Dans nos ténèbres, il n’y a pas une place pour la beauté. Toute la place est pour la beauté.
(René Char)
Passé le constat que ce film est sublime au point que c’en est inqualifiable, et son langage cinématographique, absolument pur : reste-t-il quelque chose à dire ? ou vaut-il mieux se taire et laisser l’image parler pour elle-même ?
Une chose à dire, peut-être. Quoique l’on reconnaisse plusieurs épisodes et quelques images de l’Odyssée, Franco Piavoli fait le pari miraculeux de ne pas chercher à transposer le texte d’Homère, mais plutôt : de se mettre en quête du sentiment de dévotion religieuse, devant la beauté du monde, qui dut faire l'inspiration du poète.
L’œil fixe le mouvement des vagues ; il fixe le blanc des robes gonflé par le vent ; le ballet chatoyant des flamands roses, des phoques, des fleurs, des paons ; puis les vagues encore, et l’azur infini sur lequel s’éparpille le soleil en mille myriades d’éclats ; un enfant au cerceau qui joue dans l’or du couchant ; des visages d’hommes travaillés par le souvenir ; des grottes traversées de soupirs.

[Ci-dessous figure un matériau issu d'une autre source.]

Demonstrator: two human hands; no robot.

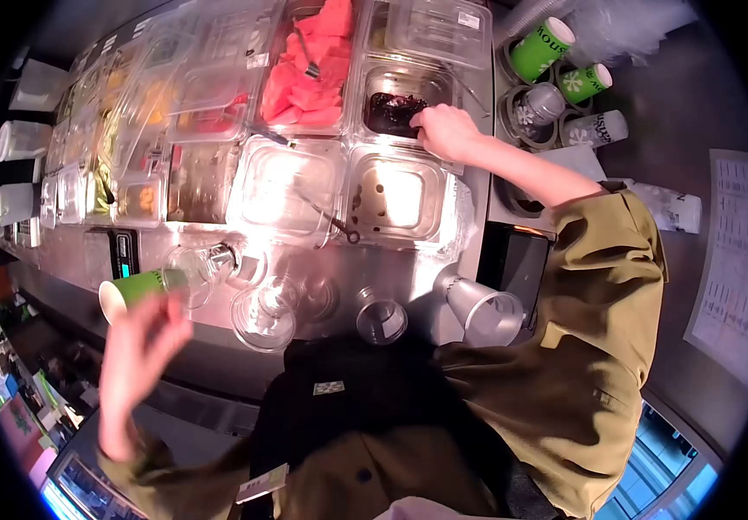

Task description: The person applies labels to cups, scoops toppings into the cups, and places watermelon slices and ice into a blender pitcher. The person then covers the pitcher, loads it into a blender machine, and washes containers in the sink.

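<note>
My right hand [445, 133] reaches over a steel pan [433, 85] of dark, glossy topping [393, 113]. Its fingers are closed at the pan's edge; what they hold is hidden. Below, smeared by motion, is my left hand [144, 342], close to a tipped green paper cup [136, 290]; whether it touches the cup cannot be made out. Beside that cup lie clear plastic cups [200, 270]. Nearer my body stand another clear cup [265, 319] and a small clear cup [382, 319]. A frosted cup [482, 310] leans at the right.
A pan of red melon chunks [309, 78] holds a fork. In front are a lidded pan [289, 186] with tongs across it and a pan with dark bits [398, 192]. A scale [121, 256] sits left. Printed cups [541, 49] fill holders at right, near a paper list [729, 260].
</note>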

On observe tout cela en un silence émerveillé, et il nous monte le sentiment poignant d’être au contact de quelque chose d’éternel et de sacré, où le cœur a la dimension du monde ; l’enfant, celle d’un millénaire ; et la goutte, de l’océan.
Et tandis qu’Ulysse regagne Ithaque, on a l’âme émue comme lui, réchauffée comme il l’est ; et on s’est reconnu une patrie dans l’éternité.